──────── DATA SEGMENT

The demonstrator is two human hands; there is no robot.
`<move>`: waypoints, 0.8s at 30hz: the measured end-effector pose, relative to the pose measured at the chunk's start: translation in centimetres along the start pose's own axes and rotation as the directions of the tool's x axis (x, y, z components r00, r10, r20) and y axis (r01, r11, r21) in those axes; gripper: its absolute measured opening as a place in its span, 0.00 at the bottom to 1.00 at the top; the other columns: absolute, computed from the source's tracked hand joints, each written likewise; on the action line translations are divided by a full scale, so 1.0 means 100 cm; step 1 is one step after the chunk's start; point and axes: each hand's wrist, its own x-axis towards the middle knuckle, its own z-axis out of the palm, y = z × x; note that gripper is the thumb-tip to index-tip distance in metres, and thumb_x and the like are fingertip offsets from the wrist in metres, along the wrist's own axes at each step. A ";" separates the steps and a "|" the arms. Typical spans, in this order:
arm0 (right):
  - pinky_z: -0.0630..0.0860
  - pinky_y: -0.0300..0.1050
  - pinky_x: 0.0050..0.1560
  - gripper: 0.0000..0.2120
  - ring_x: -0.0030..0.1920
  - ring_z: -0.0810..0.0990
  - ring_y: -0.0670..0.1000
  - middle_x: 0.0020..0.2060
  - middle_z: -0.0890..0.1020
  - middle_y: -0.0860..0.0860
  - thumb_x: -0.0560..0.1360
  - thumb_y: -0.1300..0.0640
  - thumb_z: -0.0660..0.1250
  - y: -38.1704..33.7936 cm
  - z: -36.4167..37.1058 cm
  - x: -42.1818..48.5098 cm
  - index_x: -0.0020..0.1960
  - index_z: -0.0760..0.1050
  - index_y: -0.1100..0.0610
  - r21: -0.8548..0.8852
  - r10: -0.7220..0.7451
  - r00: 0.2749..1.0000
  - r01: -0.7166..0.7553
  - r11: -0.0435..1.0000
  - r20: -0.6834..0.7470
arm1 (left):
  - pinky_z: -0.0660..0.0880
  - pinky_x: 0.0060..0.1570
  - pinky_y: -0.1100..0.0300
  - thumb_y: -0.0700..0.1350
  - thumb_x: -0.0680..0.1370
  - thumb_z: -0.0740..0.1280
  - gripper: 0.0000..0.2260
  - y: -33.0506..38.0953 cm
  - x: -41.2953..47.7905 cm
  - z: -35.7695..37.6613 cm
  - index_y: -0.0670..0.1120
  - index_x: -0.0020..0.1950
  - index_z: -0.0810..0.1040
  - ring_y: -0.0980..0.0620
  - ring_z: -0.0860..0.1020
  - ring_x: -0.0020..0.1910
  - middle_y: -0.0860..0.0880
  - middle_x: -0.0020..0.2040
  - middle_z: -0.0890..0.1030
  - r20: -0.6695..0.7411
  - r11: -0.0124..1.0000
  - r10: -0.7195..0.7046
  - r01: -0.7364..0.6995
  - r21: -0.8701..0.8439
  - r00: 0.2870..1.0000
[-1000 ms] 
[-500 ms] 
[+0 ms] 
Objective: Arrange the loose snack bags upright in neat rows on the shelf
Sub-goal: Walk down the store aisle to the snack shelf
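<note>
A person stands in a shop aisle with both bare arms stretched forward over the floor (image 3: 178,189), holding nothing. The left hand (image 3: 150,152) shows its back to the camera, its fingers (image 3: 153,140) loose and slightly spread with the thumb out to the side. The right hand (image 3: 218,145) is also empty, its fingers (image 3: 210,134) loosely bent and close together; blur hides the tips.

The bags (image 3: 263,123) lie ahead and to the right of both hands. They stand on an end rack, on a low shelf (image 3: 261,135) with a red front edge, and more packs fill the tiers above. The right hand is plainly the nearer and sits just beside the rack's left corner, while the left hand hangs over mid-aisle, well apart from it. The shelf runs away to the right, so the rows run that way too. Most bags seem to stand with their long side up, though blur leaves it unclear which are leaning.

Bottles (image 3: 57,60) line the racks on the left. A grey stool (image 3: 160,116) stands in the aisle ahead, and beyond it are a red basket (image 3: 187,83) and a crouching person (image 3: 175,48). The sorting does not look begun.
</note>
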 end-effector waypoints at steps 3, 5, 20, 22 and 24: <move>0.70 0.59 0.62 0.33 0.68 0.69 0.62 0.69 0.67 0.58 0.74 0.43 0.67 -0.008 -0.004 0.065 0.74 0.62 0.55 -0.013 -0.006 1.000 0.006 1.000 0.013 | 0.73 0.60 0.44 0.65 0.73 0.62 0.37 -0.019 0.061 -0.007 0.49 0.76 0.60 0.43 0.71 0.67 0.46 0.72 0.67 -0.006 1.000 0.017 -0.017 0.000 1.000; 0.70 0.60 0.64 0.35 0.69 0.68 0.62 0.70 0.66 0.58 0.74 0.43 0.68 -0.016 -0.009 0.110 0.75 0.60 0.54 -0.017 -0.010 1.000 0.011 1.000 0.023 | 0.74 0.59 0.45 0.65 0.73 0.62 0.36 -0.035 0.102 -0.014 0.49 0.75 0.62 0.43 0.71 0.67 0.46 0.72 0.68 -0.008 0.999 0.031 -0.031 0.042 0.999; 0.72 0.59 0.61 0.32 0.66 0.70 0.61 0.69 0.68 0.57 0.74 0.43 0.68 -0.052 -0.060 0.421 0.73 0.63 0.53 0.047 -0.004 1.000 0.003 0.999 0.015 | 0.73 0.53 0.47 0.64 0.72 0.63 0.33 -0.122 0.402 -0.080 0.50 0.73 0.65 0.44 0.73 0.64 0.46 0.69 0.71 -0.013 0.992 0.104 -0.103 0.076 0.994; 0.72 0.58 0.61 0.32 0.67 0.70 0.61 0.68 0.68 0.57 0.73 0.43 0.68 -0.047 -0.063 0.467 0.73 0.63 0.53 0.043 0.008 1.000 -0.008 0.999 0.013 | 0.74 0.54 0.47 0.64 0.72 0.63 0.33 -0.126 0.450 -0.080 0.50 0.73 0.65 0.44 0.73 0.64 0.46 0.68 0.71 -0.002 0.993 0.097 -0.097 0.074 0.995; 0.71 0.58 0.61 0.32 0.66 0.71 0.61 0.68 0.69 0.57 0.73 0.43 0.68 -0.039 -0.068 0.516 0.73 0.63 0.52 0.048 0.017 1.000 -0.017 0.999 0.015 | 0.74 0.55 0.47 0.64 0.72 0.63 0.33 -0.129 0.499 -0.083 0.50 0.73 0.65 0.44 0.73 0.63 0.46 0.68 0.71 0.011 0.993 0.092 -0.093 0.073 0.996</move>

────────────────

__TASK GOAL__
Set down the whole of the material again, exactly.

__REPLY TO THE TASK__
The demonstrator is two human hands; there is no robot.
`<move>`: waypoints, 0.8s at 30hz: the measured end-effector pose, relative to the pose measured at the chunk's start: translation in centimetres along the start pose's own axes and rotation as the directions of the tool's x axis (x, y, z components r00, r10, r20) and y axis (r01, r11, r21) in those axes; gripper: its absolute measured opening as a place in its span, 0.00 at the bottom to 1.00 at the top; the other columns: absolute, computed from the source's tracked hand joints, each written likewise; on the action line translations are divided by a full scale, so 1.0 means 100 cm; step 1 is one step after the chunk's start; point and axes: each hand's wrist, its own x-axis towards the middle knuckle, its own z-axis out of the palm, y = z × x; note that gripper is the thumb-tip to index-tip distance in metres, and thumb_x and the like are fingertip offsets from the wrist in metres, along the wrist's own axes at each step. A ";" separates the steps and a "|" the arms. Typical spans, in this order:
arm0 (right):
  - pinky_z: -0.0630..0.0860
  - pinky_y: -0.0300..0.1050
  - pinky_x: 0.0050..0.1560
  - gripper: 0.0000..0.2120
  - ring_x: -0.0030..0.1920
  - ring_z: -0.0810..0.0990
  - ring_y: -0.0670..0.1000
  - middle_x: 0.0020..0.2060
  - middle_z: -0.0890..0.1020
  - middle_y: -0.0860..0.0860
  - thumb_x: -0.0560..0.1360
  - thumb_y: -0.1300..0.0640
  - thumb_z: -0.0660..0.1250
  - y: -38.1704..33.7936 cm
  - z: -36.4167..37.1058 cm
  - x: -42.1818..48.5098 cm
  - index_x: -0.0020..0.1960
  - index_z: -0.0760..0.1050
  - index_y: -0.1100..0.0610
  - r21: -0.8548..0.8852
  - r10: -0.7220..0.7451
  - r00: 0.2749..1.0000
  - r01: -0.7166..0.7553
  - r11: -0.0435..1.0000
  - r20: -0.6834..0.7470
arm1 (left):
  - pinky_z: -0.0660..0.0880
  - pinky_x: 0.0060..0.1570
  - pinky_y: -0.1100..0.0300
  - thumb_y: -0.0700..0.1350
  - thumb_x: -0.0680..0.1370
  - thumb_z: -0.0740..0.1280
  - gripper: 0.0000..0.2260
  - y: -33.0506..38.0953 cm
  - x: -41.2953..47.7905 cm
  - z: -35.7695..37.6613 cm
  - index_y: -0.0670..0.1120
  - index_x: -0.0020..0.1950
  - index_z: -0.0810..0.1040
  - ring_y: -0.0980..0.0620
  - ring_z: -0.0860..0.1020
  - ring_x: -0.0020..0.1910
  - middle_y: -0.0860..0.0880
  - middle_x: -0.0020..0.2040
  - middle_z: -0.0890..0.1030
  - r20: -0.6695..0.7411
  - r11: -0.0124..1.0000
  - r10: -0.7195..0.7046
  - r01: -0.7364..0.6995
  - r21: -0.8701..0.8439
  - r00: 0.2870..1.0000
[-1000 ms] 
[-500 ms] 
[+0 ms] 
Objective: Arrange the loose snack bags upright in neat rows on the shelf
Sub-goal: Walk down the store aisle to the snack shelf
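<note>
A person stands in a shop aisle with both bare arms stretched forward over the floor (image 3: 178,189), holding nothing. The left hand (image 3: 150,152) shows its back to the camera, its fingers (image 3: 153,140) loose and slightly spread with the thumb out to the side. The right hand (image 3: 218,145) is also empty, its fingers (image 3: 210,134) loosely bent and close together; blur hides the tips.

The bags (image 3: 263,123) lie ahead and to the right of both hands. They stand on an end rack, on a low shelf (image 3: 261,135) with a red front edge, and more packs fill the tiers above. The right hand is plainly the nearer and sits just beside the rack's left corner, while the left hand hangs over mid-aisle, well apart from it. The shelf runs away to the right, so the rows run that way too. Most bags seem to stand with their long side up, though blur leaves it unclear which are leaning.

Bottles (image 3: 57,60) line the racks on the left. A grey stool (image 3: 160,116) stands in the aisle ahead, and beyond it are a red basket (image 3: 187,83) and a crouching person (image 3: 175,48). The sorting does not look begun.
</note>
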 end-effector waypoints at steps 3, 5, 20, 22 and 24: <move>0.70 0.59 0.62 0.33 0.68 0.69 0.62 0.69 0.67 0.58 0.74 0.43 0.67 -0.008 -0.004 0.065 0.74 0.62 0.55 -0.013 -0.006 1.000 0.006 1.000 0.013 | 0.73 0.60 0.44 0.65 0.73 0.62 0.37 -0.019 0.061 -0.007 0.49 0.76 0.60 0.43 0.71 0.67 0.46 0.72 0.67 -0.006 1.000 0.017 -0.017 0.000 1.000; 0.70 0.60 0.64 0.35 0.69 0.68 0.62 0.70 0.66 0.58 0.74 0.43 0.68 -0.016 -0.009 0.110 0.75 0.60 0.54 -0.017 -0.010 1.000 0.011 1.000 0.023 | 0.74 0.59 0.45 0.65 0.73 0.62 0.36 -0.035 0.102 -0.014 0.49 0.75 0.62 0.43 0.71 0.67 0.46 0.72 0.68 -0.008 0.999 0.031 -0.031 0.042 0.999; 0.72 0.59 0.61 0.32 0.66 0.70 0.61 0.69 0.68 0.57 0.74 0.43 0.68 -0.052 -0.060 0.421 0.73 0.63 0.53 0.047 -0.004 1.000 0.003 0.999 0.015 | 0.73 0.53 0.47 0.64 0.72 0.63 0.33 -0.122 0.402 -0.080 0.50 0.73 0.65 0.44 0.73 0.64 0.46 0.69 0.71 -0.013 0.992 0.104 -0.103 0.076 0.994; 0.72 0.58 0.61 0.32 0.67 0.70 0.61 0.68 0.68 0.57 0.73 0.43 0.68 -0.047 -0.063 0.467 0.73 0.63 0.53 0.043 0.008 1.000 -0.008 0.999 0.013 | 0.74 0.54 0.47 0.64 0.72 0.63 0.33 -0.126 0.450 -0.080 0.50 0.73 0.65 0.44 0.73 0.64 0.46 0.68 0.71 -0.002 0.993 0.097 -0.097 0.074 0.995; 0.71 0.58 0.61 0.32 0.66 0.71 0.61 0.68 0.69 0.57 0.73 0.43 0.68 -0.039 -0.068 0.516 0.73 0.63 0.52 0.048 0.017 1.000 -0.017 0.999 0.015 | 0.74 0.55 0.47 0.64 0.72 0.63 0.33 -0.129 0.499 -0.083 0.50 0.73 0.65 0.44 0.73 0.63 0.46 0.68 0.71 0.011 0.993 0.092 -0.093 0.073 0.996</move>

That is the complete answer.